21 comments on “PassPass

  1. Nice job! You can now add PassPass to your Easy2Boot Mult-Boot USB drive – I have provided the required files in Tutorial 72a on my site.

  2. Thanks Steve, Credits section updated with a link to the Download section of the relevant page.

  3. results of test on my PC with 3 partitions containing
    W-XP – W-7 (x32), W-8 (x64)
    ————–
    Testing PassPass

    hashes SHA-1 using HashTab

    ————————–
    XP SP3 original DLL
    FB79958937F4574EA217321D1A869C02EDBD9EBE
    5.1.2600.5876 (xpsp_sp3_gdr.090909-1234)

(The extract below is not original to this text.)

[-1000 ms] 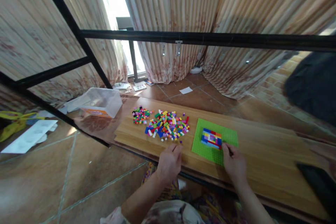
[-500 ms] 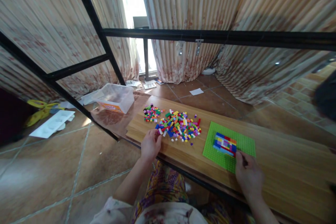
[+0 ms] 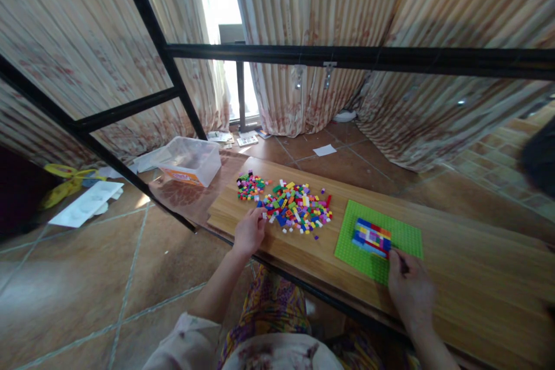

    W 7 SP1 x32 original DLL
    9FC022A5B12D879A1ACE860E2C42C31FCDFEB769
    6.1.7601.17514 (win7sp1_rtm.101119-1850)

    W 8 x64 original DLL
    B95C75A95A02C07C5B6E23F4519551BB87FF6035
    6.2.9200.16384 (win8_rtm.120725-1247)

    ————————
    xp SP3 patched dll
    3B1463AAA9390A92507B24D140FD3A14633A25AB

    W 7 SP1 x32 patched dll
    CDC60F3F58CF197BD8872D3BC06A64AEFF3FD323

    W 8 x64 patched dll ??
    B95C75A95A02C07C5B6E23F4519551BB87FF6035

    —————————-
    XP SP3 unpatched dll
    FB79958937F4574EA217321D1A869C02EDBD9EBE

    W 7 SP1 x32 unpatched dll
    9FC022A5B12D879A1ACE860E2C42C31FCDFEB769

    patch did not work on Win 8 Pro (x64)
    (password still required and no change in hash

    unpatch worked for W-XP and W-7 SP1 (x32)
    Hash returned to same as original version

    grub4dos 0.45c 2013-05-16

    —————

  4. Hi Michael,

    Your observations are as expected. We have already noticed that Win 8 requires a special treatment. Allow us to take some time to incorporate patch for Win 8. I’ll revert back.

  5. Hi Thank you for the update

    Windows 8 Pro (x64) (upgrade version)
    msv1-0.dll

    original MD5
    4543E23FF678CA9D2C943A45B5B82A17

    unpatched by passpass 1.1 MD5
    4543E23FF678CA9D2C943A45B5B82A17

    patched by passpass 1.1 MD5
    B9419627A05BC7D5D2984D5600205961

    The Patch worked and unpatch restored file to original state

    One suggestion can you show path to msv1-0.dll when selecting which Windows to patch
    eg MiniNT or Windows if you have both on one drive you do not know which one to patch ( I tried both)
    (I have Windows XP and BartPE on same partition, both are recognised as Windows XP)

  6. Hi Michael,

    Thank for the feedback. What’s the version of the DLL for Win 8 Pro(64)?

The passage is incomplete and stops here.